In the days running up to the Christmas party – and following concerted online campaigns run by JeremyCorbyn4PM, Momentum and Stop the War urging protestors to bombard their MPs – here are some of the messages I received via the Bermondsey and Old Southwark Twitter account (which I manage as the CLP’s social media officer, a voluntary position and through which I never circulate anything but official CLP and party tweets). Some others have since been deleted…

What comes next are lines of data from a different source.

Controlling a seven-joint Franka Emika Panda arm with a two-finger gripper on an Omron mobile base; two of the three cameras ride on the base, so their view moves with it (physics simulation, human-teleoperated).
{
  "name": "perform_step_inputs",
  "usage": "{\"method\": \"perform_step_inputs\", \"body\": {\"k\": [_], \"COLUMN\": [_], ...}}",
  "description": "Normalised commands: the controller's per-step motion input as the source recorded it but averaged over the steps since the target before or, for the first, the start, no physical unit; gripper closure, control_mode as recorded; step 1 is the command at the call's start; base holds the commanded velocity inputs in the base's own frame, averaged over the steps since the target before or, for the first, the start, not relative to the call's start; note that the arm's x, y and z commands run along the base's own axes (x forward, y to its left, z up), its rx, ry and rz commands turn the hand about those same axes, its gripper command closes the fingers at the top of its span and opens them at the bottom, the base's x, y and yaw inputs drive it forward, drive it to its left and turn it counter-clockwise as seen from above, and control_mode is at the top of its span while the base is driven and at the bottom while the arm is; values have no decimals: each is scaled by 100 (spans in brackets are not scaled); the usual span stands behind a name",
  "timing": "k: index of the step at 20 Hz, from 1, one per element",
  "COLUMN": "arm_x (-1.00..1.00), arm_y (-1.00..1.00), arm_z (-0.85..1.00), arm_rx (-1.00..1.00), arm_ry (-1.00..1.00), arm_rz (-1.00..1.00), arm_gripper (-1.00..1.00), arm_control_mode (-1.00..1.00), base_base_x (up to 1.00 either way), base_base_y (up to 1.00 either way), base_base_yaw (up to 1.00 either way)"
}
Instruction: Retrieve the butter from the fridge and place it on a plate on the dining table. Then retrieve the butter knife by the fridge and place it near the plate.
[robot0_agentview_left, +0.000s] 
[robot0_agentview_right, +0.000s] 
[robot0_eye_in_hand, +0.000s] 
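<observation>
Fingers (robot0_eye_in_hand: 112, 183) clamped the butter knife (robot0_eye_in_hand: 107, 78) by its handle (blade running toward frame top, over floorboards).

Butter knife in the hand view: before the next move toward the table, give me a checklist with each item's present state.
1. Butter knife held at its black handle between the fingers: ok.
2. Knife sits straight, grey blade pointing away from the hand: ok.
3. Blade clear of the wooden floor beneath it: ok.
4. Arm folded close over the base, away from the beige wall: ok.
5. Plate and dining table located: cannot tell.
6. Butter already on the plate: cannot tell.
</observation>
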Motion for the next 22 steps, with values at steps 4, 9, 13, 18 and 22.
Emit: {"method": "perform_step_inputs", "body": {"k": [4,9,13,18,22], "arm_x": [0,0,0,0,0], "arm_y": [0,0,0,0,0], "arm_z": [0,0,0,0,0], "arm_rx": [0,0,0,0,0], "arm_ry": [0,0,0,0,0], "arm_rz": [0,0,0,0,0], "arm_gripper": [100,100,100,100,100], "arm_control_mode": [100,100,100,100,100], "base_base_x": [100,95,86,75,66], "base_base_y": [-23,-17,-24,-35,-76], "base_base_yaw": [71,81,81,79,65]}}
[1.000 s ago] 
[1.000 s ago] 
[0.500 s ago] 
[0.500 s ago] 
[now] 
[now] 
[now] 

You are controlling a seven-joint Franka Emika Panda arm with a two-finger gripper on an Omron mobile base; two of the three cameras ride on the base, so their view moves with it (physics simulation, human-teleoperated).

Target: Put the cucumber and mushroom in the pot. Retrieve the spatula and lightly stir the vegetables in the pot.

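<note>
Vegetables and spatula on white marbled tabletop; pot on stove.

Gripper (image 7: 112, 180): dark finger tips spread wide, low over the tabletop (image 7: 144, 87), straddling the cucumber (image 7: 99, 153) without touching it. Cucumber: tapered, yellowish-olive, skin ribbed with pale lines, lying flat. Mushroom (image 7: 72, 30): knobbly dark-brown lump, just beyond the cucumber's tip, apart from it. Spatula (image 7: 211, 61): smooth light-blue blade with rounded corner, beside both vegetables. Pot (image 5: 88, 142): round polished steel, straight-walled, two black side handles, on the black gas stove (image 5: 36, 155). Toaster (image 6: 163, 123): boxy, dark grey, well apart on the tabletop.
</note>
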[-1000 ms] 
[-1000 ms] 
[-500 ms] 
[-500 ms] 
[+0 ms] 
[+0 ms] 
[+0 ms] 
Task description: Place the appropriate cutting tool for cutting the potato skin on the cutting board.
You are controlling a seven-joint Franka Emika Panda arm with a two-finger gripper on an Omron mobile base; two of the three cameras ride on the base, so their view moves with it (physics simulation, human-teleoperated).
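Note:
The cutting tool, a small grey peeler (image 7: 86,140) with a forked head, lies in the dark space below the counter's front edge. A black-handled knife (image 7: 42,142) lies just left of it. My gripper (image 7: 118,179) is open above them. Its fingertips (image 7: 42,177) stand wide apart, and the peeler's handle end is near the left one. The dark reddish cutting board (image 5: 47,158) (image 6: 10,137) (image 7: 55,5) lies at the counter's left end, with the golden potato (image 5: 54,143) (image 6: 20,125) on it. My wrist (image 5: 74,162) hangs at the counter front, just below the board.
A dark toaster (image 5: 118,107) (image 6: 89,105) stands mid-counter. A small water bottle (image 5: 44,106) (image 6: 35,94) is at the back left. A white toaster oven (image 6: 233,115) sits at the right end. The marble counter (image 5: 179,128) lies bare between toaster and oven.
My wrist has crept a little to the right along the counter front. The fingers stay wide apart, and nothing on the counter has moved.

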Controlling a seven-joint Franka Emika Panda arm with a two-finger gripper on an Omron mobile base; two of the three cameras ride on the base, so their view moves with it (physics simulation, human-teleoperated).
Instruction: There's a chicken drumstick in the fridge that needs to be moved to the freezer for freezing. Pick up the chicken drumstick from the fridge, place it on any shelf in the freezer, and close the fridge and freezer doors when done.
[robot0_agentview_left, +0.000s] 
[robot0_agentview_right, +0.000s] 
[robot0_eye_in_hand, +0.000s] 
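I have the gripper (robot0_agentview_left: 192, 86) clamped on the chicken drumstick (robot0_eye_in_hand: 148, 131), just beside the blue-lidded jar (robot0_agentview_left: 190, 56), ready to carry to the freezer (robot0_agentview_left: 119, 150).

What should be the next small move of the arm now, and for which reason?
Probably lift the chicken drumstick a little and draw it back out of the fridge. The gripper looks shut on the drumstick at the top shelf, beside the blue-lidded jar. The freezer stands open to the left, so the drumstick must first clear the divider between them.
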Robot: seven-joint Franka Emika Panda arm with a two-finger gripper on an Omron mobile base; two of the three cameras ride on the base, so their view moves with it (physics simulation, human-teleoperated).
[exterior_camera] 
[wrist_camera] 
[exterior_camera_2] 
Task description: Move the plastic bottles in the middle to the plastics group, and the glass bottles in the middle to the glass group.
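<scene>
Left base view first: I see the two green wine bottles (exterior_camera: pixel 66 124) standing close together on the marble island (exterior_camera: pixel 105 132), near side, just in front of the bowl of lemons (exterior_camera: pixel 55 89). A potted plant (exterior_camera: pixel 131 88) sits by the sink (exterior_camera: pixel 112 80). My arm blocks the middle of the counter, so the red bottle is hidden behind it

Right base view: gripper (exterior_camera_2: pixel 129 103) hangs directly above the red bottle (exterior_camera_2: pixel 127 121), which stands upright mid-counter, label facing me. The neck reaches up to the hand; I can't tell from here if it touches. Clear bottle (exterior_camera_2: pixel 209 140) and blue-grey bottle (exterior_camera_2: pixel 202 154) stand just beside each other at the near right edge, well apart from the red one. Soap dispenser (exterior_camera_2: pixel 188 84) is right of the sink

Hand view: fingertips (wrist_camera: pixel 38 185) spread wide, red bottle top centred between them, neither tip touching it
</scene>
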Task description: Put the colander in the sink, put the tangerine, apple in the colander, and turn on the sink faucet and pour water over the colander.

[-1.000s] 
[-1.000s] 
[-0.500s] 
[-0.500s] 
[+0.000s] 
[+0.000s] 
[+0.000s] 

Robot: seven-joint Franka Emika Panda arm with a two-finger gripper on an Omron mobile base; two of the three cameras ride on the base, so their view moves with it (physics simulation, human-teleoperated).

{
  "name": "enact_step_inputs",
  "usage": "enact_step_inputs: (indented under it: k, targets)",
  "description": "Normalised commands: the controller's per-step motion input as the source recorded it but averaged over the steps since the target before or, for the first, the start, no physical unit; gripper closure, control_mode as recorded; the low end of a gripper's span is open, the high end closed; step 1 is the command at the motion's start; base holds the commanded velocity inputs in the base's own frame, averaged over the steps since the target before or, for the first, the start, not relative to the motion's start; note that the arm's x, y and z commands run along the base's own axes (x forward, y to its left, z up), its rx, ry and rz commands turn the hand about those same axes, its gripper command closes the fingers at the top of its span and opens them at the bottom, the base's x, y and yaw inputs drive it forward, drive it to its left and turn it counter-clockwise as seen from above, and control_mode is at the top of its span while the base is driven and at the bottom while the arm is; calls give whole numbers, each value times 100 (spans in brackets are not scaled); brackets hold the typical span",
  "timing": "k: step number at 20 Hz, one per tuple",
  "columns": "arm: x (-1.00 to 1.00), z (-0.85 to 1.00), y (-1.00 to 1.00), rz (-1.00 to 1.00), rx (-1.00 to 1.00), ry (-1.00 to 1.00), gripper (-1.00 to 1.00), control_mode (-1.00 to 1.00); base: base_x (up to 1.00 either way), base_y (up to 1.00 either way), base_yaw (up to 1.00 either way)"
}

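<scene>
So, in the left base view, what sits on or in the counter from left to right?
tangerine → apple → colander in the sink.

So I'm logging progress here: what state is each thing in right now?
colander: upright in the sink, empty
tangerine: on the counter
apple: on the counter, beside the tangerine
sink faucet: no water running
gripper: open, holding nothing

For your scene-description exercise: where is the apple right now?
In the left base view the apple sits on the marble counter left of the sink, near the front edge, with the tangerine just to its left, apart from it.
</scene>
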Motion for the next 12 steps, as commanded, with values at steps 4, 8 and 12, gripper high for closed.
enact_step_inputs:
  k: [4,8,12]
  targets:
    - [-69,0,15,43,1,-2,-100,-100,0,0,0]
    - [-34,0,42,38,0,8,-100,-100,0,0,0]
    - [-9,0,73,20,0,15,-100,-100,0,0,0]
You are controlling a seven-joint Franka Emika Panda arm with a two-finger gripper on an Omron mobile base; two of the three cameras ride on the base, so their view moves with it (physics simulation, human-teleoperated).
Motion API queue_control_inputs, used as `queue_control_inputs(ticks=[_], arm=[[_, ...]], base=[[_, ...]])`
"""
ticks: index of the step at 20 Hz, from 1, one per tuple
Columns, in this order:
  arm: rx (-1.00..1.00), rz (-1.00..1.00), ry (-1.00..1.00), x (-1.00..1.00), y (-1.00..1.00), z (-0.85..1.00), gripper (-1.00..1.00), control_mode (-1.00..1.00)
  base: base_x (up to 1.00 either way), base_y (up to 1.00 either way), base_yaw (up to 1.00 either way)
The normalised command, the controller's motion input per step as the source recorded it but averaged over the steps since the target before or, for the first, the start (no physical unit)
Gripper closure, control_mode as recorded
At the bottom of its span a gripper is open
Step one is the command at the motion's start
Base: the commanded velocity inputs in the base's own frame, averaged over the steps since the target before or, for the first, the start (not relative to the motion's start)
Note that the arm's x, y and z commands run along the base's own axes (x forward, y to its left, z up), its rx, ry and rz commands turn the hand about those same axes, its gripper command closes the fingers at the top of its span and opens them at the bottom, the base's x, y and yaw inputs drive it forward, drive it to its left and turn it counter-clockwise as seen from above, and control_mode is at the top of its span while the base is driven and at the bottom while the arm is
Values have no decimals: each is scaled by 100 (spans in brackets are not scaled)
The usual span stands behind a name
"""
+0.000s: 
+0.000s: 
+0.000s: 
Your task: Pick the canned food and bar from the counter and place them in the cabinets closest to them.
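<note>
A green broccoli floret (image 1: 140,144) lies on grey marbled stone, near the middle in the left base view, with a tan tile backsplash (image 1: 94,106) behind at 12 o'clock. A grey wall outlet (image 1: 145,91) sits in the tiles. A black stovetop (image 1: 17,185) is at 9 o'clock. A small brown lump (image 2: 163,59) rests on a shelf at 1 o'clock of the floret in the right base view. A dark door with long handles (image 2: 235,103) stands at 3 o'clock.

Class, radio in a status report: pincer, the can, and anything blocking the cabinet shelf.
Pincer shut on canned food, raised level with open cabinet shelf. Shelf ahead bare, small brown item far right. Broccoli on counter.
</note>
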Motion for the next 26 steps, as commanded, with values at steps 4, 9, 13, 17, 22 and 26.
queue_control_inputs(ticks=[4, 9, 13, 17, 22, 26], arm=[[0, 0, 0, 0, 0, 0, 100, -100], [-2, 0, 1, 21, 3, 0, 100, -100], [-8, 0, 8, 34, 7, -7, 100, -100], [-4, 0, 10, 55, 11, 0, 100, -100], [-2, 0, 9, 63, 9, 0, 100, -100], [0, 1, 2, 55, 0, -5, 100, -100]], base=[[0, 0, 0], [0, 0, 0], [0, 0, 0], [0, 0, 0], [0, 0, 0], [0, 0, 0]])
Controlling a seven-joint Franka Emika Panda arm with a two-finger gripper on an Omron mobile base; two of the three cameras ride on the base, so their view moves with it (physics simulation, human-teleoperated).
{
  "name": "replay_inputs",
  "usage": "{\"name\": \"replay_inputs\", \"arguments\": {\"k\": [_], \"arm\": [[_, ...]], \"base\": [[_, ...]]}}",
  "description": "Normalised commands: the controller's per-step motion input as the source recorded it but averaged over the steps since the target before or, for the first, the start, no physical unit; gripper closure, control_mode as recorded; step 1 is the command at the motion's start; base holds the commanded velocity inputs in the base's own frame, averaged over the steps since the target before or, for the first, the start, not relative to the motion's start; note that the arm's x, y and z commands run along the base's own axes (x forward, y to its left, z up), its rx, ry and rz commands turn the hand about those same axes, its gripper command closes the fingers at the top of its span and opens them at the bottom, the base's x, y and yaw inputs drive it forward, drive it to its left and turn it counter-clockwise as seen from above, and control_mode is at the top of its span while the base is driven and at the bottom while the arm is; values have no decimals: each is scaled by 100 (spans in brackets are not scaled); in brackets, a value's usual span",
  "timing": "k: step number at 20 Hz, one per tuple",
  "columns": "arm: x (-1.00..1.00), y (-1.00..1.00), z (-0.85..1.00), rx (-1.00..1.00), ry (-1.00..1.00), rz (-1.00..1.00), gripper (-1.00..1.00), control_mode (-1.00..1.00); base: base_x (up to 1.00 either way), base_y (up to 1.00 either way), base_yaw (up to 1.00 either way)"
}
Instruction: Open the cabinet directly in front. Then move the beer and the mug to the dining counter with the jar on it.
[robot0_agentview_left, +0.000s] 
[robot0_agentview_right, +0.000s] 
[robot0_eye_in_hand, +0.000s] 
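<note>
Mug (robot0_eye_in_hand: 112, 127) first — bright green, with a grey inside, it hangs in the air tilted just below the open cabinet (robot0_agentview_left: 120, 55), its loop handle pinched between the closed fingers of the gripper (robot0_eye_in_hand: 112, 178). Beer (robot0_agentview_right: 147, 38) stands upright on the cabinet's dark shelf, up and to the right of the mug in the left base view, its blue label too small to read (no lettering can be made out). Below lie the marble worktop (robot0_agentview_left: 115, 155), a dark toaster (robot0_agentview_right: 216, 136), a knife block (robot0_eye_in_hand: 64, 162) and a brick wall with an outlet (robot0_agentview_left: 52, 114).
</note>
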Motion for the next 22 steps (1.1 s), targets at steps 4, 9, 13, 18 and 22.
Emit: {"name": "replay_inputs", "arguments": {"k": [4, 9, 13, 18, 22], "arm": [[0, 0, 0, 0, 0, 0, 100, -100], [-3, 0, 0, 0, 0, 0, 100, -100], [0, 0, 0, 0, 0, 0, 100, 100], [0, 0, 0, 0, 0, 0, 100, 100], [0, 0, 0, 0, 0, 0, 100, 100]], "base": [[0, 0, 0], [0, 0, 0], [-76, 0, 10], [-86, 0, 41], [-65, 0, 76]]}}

Neil Coyle, of course, received many, many more messages via his own Twitter, Facebook and email accounts, and even more after he announced that he would be voting for airstrikes. You may have seen media coverage on some of those messages, which police took very seriously as physical threats as well as threats of deselection. (Neil writes about this himself here.)
However one feels about the Syrian question, is this really the way to “have your voice be heard”? Is this really the way to conduct a political debate, let alone a political debate with people in your own party?
Stop the War’s response to this kind of behaviour (and some of it is much, much worse – just read Stella Creasy’s Twitter timeline for examples of what’s dished out to female MPs who don’t toe the ‘new politics’ party line)?
“Stop the War condemns the whining complaints from those MPs who apparently do not like being lobbied. If an MP is not robust enough to withstand emails and tweets, they should really not be voting for bombing other people – those who wish to be alone with their consciences would do better to consider a life of religious contemplation. Stop the War will continue to hold to democratic account all those MPs who vote for war.”
Wow, I’ve clearly misunderstood the definition of lobbying for many years. I thought it was about seeking to “influence legislators”, rather than bullying and threatening them.
So here’s me, in my own small way, holding Stop the War to account. From what I can see, it is not the “right-wing of the Labour party” waging war against Corbyn or Stop the War – but quite the opposite. And tonight, Corbyn offered himself as the chief draw at an event to raise funds for this organisation that spends a good portion of the money it raises bullying and denigrating elected representatives of his own party. It’s a whirlwind of hypocrisy.